The main goal of this project is to investigate the structure, function and pathogenic role of a large glycoprotein called gp 330. This molecule was first identified as a major pathogenic antigen in Heymann nephritis - a rat model of human membranous glomerulonephritis. In a later study, the primary structure of gp 330, as deduced from partial cDNAs, was found to have considerable homology to the low density lipoprotein (LDL) receptor and the LDL receptor related protein (LRP), also known as the alpha2 macroglobulin receptor (alpha2MR). Recently, it has been shown that several known ligands of LRP/alpha2 MR bind to gp 330 in vitro, but the physiologic relevance of these observations is unknown, since gp 330 and LRP/alpha2MR have quite different distributions in vivo. Gp 330 is largely restricted to a group of epithelial cells whose major function appears to be absorption. A 39-44 KD protein invariably co-purifies with gp 330 and LRP/alpha2MR; this receptor associated protein (alpha2MRAP) inhibits the binding of ligands to gp 330 or LRP/alpha2MR in vitro, but its role in vivo is unknown. Major goals of this project are to obtain a full length cDNA encoding gp 330, investigate its receptor function in vivo, and to clarify the function of alpha2MRAP. In addition, the role of alpha2MRAP, gp 330 and ligands of gp 330 in the development of immune deposits in Heymann nephritis will be studied. The research may provide information about the receptor function of gp 330 and its role in specialized epithelial cells. The studies on Heymann nephritis should reveal new information about how immune deposits form in glomeruli, which is an important mechanism in major forms of human glomerulonephritis.

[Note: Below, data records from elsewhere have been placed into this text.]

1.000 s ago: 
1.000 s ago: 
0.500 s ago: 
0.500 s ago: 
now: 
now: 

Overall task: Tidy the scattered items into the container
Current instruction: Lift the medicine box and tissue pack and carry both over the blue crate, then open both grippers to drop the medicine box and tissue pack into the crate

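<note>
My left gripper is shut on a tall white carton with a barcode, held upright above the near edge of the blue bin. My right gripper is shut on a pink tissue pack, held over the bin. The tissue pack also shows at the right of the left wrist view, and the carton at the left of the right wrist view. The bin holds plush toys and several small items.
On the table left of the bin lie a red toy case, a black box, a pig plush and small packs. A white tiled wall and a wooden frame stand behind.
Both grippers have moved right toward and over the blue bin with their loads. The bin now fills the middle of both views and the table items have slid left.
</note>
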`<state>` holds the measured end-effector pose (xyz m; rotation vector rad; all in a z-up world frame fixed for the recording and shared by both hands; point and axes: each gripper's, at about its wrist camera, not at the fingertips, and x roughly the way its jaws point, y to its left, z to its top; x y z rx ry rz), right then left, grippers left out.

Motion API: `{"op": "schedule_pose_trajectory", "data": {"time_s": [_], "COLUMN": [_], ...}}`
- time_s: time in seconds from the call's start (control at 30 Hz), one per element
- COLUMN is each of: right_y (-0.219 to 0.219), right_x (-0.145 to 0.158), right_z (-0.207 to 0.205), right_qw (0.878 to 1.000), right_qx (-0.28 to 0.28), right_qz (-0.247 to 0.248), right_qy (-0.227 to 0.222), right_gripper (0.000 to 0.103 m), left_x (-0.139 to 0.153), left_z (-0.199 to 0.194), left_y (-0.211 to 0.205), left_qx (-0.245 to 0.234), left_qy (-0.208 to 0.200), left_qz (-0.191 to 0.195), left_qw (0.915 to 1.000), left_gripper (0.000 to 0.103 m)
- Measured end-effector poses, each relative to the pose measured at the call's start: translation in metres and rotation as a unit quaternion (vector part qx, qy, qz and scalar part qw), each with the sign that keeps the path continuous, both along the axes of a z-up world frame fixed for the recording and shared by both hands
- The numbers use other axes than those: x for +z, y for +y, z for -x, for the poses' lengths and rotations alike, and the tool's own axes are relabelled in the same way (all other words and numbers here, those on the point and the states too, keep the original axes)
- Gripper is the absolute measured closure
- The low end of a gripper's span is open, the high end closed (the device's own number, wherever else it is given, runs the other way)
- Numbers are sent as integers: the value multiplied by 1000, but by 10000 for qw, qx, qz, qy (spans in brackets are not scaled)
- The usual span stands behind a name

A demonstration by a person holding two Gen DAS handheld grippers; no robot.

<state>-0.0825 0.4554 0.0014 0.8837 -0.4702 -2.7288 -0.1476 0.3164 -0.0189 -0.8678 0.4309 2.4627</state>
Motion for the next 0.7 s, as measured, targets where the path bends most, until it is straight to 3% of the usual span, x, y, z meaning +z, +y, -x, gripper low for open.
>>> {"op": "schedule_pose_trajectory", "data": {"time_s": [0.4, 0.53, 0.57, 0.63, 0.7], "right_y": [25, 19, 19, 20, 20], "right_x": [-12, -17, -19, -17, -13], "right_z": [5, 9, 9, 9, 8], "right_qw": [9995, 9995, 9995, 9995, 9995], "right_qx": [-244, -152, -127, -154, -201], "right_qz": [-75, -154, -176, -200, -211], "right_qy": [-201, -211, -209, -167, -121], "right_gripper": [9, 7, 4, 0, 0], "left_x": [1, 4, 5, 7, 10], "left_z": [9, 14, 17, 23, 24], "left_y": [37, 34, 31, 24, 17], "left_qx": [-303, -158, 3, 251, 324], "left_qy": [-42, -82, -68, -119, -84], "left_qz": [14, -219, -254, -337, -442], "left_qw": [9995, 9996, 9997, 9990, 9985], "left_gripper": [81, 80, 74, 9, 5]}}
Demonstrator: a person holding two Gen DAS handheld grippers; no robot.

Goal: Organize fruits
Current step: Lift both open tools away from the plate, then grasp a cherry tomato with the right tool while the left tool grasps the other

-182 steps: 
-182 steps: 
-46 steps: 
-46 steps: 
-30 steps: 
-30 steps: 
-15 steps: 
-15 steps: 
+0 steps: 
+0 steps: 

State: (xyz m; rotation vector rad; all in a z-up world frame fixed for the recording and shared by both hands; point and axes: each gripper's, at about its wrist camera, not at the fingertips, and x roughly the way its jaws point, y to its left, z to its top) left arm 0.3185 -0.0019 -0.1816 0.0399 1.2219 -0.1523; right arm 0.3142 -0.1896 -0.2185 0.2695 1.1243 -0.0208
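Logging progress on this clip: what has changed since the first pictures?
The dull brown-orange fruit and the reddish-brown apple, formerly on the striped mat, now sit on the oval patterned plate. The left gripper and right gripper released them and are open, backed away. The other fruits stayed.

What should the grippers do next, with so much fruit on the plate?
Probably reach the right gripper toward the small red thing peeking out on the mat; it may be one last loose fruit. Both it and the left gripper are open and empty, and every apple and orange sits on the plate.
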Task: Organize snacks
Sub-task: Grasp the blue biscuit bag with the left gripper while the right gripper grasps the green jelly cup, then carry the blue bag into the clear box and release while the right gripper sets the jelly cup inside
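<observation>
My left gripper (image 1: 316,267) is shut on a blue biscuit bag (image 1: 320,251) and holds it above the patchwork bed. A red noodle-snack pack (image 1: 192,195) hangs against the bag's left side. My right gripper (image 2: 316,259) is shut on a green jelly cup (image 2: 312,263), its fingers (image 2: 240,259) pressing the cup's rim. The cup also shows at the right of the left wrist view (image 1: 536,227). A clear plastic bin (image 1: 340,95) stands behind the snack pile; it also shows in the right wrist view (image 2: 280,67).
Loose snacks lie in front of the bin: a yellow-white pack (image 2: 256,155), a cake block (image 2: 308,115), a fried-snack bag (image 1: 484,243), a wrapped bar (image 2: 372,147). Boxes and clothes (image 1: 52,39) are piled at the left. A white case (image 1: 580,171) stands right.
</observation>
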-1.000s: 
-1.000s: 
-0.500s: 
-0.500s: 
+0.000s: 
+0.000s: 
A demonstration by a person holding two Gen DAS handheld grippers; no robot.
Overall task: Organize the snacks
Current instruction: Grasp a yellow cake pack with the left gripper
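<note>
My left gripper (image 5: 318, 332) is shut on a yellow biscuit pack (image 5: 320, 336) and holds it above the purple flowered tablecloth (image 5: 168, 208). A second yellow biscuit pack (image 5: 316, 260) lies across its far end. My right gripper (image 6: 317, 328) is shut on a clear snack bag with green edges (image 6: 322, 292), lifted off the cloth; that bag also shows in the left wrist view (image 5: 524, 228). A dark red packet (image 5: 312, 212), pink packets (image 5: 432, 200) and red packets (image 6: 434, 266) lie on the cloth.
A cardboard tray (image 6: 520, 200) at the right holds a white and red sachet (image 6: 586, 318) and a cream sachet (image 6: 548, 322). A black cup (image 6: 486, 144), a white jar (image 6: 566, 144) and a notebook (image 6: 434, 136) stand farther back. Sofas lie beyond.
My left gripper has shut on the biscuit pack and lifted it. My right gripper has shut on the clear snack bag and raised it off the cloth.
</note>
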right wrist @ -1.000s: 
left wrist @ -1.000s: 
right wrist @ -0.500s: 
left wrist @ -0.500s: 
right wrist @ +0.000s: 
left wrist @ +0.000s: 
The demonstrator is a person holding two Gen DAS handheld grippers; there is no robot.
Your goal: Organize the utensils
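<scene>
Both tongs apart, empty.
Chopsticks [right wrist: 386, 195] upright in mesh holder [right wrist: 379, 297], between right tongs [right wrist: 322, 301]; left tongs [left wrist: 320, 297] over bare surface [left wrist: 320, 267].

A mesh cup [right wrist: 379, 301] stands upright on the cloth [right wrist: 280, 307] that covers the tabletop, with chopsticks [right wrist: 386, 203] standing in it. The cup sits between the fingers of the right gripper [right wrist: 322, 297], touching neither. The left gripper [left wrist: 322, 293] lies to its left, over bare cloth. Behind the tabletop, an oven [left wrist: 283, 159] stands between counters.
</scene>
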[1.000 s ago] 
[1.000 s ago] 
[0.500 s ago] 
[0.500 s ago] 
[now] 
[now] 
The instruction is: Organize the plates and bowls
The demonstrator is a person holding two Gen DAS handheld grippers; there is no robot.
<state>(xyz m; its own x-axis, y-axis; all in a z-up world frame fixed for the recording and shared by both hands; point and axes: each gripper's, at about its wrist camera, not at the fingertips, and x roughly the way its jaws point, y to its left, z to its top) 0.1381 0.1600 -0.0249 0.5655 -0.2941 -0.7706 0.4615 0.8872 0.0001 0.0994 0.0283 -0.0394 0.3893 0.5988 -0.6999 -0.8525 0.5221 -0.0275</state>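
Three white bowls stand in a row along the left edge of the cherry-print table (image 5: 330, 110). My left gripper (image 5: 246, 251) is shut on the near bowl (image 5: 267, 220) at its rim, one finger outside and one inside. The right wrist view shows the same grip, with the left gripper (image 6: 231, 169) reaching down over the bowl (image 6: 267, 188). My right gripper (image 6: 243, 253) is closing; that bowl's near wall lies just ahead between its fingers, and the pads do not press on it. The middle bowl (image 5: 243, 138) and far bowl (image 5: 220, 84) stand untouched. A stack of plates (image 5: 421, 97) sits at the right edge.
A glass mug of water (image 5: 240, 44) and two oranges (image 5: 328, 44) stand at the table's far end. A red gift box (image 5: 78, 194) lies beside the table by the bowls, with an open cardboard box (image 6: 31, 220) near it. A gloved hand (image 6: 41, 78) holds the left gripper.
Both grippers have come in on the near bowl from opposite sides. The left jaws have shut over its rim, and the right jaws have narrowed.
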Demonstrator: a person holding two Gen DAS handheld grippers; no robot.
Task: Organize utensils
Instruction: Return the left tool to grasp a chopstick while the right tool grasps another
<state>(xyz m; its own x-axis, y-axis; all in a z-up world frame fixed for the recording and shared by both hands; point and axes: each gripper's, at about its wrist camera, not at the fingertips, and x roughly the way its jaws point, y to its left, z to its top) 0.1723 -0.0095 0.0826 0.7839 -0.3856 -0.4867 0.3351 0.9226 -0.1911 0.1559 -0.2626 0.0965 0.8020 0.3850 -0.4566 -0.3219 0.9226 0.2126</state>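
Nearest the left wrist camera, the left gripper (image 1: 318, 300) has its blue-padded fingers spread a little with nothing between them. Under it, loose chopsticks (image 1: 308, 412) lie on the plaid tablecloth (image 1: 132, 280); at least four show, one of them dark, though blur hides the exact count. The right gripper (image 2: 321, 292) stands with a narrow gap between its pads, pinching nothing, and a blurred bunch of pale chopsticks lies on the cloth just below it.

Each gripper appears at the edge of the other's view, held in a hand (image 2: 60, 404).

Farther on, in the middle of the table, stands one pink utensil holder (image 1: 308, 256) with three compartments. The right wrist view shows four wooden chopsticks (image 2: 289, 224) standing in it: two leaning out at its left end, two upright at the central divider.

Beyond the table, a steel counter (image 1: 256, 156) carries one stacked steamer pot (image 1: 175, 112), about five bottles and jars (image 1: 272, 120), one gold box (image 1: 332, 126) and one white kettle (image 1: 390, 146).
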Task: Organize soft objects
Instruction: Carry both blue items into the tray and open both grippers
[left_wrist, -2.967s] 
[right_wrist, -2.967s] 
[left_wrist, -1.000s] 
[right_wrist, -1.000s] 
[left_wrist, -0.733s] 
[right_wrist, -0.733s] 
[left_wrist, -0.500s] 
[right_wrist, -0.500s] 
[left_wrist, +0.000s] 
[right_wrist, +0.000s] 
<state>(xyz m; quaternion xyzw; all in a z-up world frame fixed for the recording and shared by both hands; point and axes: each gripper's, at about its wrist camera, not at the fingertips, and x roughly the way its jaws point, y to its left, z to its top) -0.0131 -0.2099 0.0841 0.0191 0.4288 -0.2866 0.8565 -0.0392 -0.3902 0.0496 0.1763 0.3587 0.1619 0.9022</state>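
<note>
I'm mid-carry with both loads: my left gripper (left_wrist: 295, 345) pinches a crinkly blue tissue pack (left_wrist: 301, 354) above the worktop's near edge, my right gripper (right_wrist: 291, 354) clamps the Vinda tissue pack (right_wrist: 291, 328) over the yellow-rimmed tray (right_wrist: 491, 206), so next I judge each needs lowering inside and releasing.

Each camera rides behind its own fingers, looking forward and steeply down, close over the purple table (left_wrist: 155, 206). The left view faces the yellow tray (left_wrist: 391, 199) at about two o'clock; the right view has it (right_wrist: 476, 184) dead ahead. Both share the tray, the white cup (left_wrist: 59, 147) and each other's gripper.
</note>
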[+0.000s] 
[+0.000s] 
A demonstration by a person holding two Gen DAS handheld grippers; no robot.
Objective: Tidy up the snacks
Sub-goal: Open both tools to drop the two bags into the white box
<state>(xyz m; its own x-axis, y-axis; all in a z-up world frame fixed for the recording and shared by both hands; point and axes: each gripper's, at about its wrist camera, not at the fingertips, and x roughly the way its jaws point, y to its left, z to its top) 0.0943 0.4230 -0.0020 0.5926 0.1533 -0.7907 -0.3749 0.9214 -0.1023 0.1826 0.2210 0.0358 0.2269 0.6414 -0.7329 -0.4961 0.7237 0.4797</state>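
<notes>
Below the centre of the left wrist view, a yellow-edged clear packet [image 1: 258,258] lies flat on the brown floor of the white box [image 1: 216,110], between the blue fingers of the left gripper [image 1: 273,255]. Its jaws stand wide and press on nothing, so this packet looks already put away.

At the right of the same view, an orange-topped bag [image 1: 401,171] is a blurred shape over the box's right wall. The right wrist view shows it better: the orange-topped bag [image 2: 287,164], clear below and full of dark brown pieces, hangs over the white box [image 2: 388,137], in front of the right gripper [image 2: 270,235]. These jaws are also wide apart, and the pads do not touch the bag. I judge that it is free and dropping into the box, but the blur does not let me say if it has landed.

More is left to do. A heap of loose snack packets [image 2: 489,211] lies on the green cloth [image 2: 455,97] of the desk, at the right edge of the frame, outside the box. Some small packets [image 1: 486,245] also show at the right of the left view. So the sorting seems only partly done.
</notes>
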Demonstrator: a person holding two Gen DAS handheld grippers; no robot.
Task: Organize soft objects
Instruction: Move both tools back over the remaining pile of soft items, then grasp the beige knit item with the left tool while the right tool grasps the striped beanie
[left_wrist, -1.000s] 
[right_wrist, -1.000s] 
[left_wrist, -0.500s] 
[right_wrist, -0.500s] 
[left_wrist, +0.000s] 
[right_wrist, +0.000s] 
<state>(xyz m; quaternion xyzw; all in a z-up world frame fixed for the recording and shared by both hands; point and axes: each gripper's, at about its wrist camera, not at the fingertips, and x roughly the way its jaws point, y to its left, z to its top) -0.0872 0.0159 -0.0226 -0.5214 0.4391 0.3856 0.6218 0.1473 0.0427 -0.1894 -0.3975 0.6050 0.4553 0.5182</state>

本项目的主要目标是研究其结构、功能以及称为GP 330的大糖蛋白的致病作用。这种分子首次被鉴定为Heymann肾炎的主要致病抗原- 人膜性肾小球肾炎的大鼠模型。在后来的一项研究中，从部分cDNA推导出的gp 330的一级结构，与低密度脂蛋白（LDL）受体具有相当大的同源性和LDL受体相关蛋白（LRP），也称为α 2 巨球蛋白受体（α 2 MR）。最近的研究表明，几种已知的LRP/α 2 MR配体在体外与gp 330结合，但这些观察结果的生理相关性尚不清楚，因为gp 330和 LRP/α 2 MR在体内的分布差异很大。第330章很大程度上仅限于一组上皮细胞，其主要功能似乎吸收。39-44 KD蛋白总是与gp 330共纯化， LRP/α 2 MR;这种受体相关蛋白（α 2 MRAP）抑制体外配体与gp 330或LRP/α 2 MR的结合，但其在 vivo未知本项目的主要目标是获得编码gp的全长cDNA， 330，研究其在体内的受体功能，并阐明其在体内的作用。 alpha 2 MRAP的功能此外，α 2 MRAP、gp 330和 GP 330配体在Heymann免疫沉积物形成中的作用将研究肾炎。这项研究可以提供有关 gp 330的受体功能及其在特化上皮细胞中的作用海曼肾炎的研究应该揭示新的信息，免疫沉积物在肾小球中形成，这是人类肾小球肾炎的主要形式。